▸ WHAT NEEDS TO BE DONE
Using the entries below, copy out all lines where "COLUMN" is found.

(Stored data entries)
#####
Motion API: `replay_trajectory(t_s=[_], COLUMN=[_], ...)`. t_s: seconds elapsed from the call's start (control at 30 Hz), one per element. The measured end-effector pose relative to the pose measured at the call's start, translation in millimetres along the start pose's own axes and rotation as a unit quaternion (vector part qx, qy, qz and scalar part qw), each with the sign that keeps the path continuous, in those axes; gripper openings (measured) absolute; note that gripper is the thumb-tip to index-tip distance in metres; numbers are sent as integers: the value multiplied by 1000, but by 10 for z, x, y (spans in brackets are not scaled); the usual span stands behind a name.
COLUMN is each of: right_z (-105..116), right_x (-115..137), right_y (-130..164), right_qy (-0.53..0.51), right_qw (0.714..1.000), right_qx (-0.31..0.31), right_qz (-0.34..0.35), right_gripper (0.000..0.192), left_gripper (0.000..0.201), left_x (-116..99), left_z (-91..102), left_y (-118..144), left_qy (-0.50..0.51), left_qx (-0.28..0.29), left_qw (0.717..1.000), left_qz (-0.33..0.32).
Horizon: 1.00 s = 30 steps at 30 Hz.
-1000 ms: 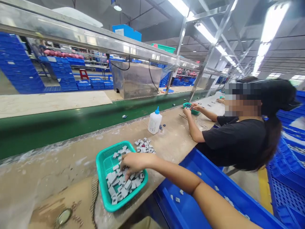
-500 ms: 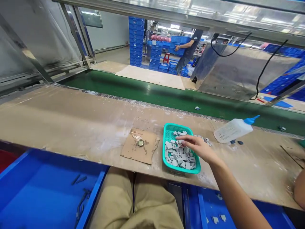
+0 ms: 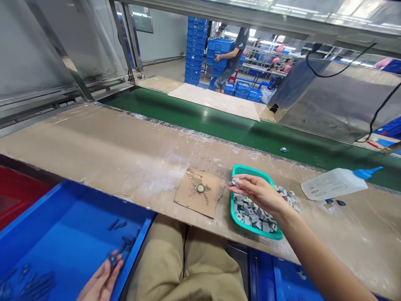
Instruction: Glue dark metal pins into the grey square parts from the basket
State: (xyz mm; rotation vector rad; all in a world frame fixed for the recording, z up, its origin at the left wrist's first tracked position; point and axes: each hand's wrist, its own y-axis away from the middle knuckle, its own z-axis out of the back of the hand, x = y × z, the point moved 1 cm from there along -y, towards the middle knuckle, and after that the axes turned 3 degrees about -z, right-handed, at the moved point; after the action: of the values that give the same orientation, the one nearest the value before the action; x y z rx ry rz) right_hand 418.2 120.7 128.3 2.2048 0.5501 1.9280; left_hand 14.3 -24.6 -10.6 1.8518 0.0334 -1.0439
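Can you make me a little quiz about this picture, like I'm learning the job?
1. True or false: the right hand is above the green basket.
2. What does the left hand reach into? A) the blue bin B) the bottle C) the belt
3. Fill in: the round thing lies on a piece of ____.

Key:
1. True. It holds a small grey block in its fingertips over the basket.
2. A. It holds a small dark part at the bin's near edge.
3. Cardboard.
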Motion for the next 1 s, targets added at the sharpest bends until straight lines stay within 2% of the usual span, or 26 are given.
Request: replay_trajectory(t_s=[0.07,0.13,0.2,0.27,0.33,0.37,0.43,0.53,0.63,0.7,0.77,0.87,0.93,1.0], right_z=[-178,-347,-490,-594,-652,-664,-665,-649,-654,-670,-702,-784,-846,-893], right_x=[17,7,-18,-56,-105,-131,-184,-244,-247,-204,-134,-14,55,103], right_y=[-109,-233,-354,-456,-532,-560,-596,-616,-596,-548,-465,-277,-133,-3], right_qy=[50,158,310,445,526,548,574,591,582,557,499,357,282,248], right_qw=[999,987,946,879,822,804,782,770,779,803,849,930,959,968], right_qx=[16,13,-8,-24,-17,-8,7,19,15,-13,-32,-5,18,28], right_qz=[7,38,97,166,216,232,244,239,230,211,170,83,36,11], right_gripper=[35,32,24,17,13,12,11,12,12,15,21,34,38,38], left_gripper=[17,21,20,23,31,34,35,34,34,31,29,28,29,31], left_x=[-27,-17,28,86,135,154,183,216,246,260,264,249,228,205], left_z=[-265,-498,-676,-805,-900,-939,-1004,-1086,-1175,-1255,-1358,-1541,-1655,-1739], left_y=[149,286,402,501,582,614,659,693,713,729,748,790,831,876], left_qy=[34,37,41,52,59,60,61,62,76,89,104,121,124,124], left_qx=[7,44,112,191,255,277,299,310,314,316,316,327,343,352], left_qw=[999,998,993,980,964,958,951,947,944,943,942,937,931,926], left_qz=[2,0,10,22,33,40,50,64,62,50,34,24,31,49])
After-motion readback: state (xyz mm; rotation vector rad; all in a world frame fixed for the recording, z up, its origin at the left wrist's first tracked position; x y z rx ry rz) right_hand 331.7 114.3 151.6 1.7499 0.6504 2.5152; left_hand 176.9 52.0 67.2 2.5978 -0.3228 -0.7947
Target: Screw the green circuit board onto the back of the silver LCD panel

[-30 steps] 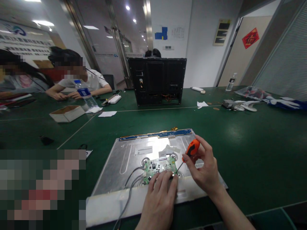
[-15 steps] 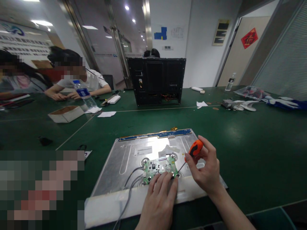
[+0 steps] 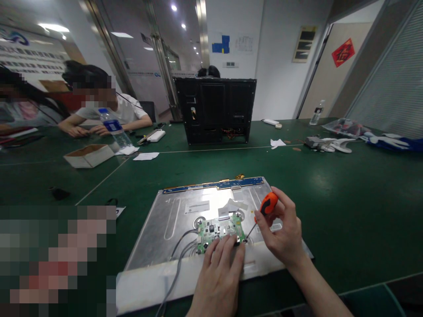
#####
▸ SOLUTION TO THIS EXERCISE
Motion API: `replay_trajectory(t_s=[_], COLUMN=[_], ...)`. t_s: seconds elapsed from the call's start (control at 30 Hz), one per element. The measured end-effector pose relative to the pose measured at the call's start, translation in millimetres along the start pose's own axes and rotation as a unit quaternion (vector part qx, qy, qz and scalar part qw), each with the sign that keeps the path continuous, in those axes; gripper openings (measured) absolute; note that gripper is the thumb-tip to index-tip distance in metres; numbers are sent as integers: the value multiplied by 1000, but by 10 for z, x, y (spans in brackets are not scaled); the usual span stands behind a name.
COLUMN is each of: right_z (-105..116), right_x (-115..137), right_y (-130..164), right_qy (-0.53..0.51), right_qw (0.714..1.000), right_qx (-0.31..0.31), right_qz (-0.34..0.35), right_gripper (0.000..0.192), left_gripper (0.000..0.201), left_x (-116..99), left_z (-91..102), left_y (-118..144), left_qy (-0.50..0.51), left_qx (-0.28..0.29), left_qw (0.717..1.000), left_qz (-0.33..0.32).

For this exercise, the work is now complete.